» **Your goal**
Each line in the records below, from the one that contains "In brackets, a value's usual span" to the one that contains "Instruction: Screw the", should be reproduced exactly, the first and last included.

» **Raw data**
*** Block opens ***

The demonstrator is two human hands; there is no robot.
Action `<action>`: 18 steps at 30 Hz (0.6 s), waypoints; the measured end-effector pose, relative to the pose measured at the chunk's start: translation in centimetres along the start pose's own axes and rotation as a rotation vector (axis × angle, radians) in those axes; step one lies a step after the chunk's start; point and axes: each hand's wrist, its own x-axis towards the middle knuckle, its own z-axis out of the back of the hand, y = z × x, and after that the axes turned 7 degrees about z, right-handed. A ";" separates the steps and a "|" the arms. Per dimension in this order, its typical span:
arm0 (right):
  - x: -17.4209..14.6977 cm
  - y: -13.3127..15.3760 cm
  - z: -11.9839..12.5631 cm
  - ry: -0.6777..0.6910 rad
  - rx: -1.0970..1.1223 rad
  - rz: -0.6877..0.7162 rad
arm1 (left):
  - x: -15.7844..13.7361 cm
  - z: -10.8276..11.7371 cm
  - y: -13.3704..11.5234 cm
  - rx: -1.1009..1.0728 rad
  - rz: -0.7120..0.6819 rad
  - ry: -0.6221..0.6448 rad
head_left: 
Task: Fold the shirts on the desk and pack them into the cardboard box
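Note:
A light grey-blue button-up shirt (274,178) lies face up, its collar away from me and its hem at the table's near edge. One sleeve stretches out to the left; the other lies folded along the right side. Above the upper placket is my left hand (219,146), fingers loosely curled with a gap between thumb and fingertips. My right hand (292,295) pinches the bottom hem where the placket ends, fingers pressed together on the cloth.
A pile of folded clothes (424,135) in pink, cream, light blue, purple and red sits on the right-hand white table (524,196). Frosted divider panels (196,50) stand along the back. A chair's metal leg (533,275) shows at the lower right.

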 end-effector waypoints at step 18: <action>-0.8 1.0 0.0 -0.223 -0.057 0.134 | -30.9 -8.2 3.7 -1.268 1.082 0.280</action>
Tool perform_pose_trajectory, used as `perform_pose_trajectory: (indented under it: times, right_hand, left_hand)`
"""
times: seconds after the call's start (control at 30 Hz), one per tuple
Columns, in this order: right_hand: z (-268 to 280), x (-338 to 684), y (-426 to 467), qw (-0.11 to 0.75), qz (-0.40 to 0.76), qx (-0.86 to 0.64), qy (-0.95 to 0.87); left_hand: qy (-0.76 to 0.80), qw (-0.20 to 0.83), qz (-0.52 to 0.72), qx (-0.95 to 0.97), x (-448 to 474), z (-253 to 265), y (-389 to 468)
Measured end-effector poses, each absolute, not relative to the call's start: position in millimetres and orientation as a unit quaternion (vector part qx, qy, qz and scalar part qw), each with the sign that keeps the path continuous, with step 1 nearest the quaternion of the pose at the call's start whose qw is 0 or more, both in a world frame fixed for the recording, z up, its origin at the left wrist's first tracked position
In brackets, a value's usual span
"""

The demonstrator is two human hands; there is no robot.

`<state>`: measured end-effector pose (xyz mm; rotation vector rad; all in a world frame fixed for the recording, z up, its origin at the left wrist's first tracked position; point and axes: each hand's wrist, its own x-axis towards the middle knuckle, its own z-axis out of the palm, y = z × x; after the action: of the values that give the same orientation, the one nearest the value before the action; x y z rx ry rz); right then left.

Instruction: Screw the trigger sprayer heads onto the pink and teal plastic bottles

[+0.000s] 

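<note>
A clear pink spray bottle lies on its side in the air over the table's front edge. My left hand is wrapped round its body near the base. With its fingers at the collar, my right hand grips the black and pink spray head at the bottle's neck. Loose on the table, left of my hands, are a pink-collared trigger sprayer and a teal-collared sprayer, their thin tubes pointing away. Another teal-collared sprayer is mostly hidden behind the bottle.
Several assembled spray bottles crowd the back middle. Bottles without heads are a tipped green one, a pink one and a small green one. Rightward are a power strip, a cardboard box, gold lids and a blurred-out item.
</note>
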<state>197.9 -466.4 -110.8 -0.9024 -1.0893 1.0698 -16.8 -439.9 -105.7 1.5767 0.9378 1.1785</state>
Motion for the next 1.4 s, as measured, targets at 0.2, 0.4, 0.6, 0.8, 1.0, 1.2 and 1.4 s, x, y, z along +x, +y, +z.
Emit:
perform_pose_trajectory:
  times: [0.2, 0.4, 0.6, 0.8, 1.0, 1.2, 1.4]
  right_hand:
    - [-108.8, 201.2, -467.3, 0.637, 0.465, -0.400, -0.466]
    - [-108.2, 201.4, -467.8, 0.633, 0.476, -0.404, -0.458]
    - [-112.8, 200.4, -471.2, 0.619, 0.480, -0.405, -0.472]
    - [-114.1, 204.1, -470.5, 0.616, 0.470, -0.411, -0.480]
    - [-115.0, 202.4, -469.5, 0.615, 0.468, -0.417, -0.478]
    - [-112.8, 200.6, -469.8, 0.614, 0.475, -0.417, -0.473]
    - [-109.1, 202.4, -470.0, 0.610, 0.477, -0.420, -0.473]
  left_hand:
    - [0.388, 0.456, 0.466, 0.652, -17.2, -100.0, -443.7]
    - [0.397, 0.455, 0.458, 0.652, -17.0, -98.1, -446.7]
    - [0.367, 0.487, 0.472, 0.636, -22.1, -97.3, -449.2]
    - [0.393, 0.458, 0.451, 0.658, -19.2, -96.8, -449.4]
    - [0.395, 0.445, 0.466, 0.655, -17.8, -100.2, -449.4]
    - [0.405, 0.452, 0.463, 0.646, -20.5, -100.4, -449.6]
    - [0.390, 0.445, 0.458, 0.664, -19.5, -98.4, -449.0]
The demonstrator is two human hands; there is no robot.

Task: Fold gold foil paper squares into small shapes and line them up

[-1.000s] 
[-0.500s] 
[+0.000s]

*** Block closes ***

» **Expected answer**
In brackets, a value's usual span
"""

The demonstrator is two human hands; there is no robot.

`<state>`: measured end-effector pose (xyz mm; rotation vector rad; all in a world frame fixed for the recording, z up, its origin at the left wrist's first tracked position; point and axes: each hand's wrist, its own x-axis towards the middle knuckle, its own z-axis out of the palm, y = z × x; after the action: of the values that give the same orientation, the one nearest the value before the action; x y z rx ry rz); right then left.

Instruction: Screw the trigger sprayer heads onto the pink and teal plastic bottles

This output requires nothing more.